__WHAT NEEDS TO BE DONE__: Lines from the opening of the material through the line containing "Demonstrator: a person" must be duplicated word for word. Pictures are not.

━━━━━ MATERIAL PROVIDED

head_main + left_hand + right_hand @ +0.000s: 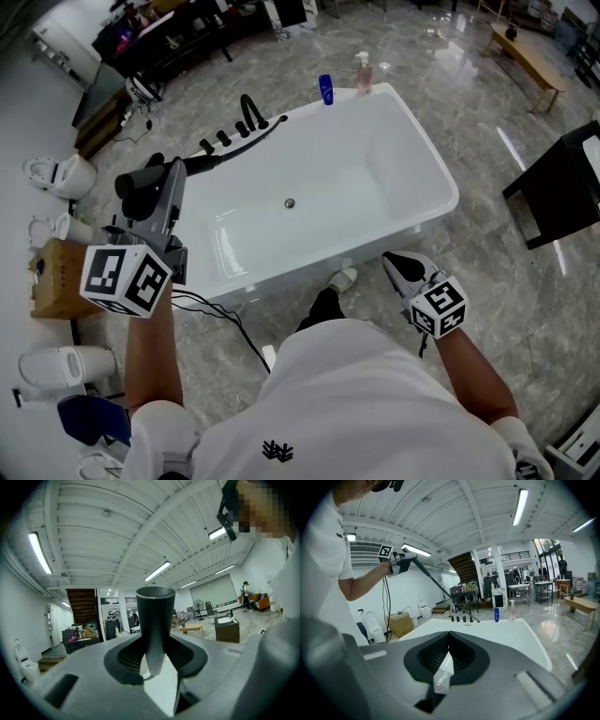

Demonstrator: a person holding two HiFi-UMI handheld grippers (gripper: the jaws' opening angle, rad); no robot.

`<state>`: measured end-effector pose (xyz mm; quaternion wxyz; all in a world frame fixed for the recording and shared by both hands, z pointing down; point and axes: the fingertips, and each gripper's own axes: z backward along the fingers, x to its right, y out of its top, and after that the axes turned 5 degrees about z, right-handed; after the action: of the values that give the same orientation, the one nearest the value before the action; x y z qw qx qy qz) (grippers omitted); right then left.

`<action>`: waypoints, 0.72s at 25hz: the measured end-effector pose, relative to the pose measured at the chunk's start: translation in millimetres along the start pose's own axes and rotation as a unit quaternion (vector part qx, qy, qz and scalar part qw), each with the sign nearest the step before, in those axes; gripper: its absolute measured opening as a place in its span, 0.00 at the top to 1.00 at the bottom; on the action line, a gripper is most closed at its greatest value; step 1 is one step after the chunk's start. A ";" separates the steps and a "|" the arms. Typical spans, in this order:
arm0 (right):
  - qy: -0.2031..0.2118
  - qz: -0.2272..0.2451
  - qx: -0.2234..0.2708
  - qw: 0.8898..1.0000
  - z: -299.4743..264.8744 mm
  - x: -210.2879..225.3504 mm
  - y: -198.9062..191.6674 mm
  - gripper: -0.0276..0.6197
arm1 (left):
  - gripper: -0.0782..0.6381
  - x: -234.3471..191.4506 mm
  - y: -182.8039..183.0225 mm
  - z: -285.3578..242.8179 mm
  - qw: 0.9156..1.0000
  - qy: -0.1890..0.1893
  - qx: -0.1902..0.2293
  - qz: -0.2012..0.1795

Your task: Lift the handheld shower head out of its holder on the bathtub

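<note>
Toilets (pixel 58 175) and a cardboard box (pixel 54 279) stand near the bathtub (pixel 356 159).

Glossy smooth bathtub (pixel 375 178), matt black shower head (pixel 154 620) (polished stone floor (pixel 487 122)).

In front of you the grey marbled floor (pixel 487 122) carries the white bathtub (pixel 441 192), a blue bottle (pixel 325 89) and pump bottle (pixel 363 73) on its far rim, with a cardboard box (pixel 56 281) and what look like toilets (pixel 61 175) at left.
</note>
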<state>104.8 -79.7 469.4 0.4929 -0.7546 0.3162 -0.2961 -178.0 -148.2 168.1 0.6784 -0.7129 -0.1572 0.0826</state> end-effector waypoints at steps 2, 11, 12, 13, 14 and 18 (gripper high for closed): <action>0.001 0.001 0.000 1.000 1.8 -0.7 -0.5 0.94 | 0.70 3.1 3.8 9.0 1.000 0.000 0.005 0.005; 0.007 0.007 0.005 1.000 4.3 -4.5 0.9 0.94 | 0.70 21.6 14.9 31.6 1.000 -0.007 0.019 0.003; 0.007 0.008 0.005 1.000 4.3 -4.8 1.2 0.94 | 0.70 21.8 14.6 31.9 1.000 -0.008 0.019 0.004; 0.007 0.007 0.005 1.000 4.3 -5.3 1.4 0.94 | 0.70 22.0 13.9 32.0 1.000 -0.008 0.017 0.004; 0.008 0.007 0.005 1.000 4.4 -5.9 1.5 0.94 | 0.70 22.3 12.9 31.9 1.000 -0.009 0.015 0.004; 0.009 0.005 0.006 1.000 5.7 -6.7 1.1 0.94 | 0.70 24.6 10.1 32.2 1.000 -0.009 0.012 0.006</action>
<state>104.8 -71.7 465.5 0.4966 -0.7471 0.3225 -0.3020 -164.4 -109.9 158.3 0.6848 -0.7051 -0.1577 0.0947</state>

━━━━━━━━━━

__TASK ANSWER__:
head_main + left_hand + right_hand @ +0.000s: 

Demonstrator: a person holding two HiFi-UMI handheld grippers (gripper: the jaws' opening angle, rad); no robot.

This exercise is finished.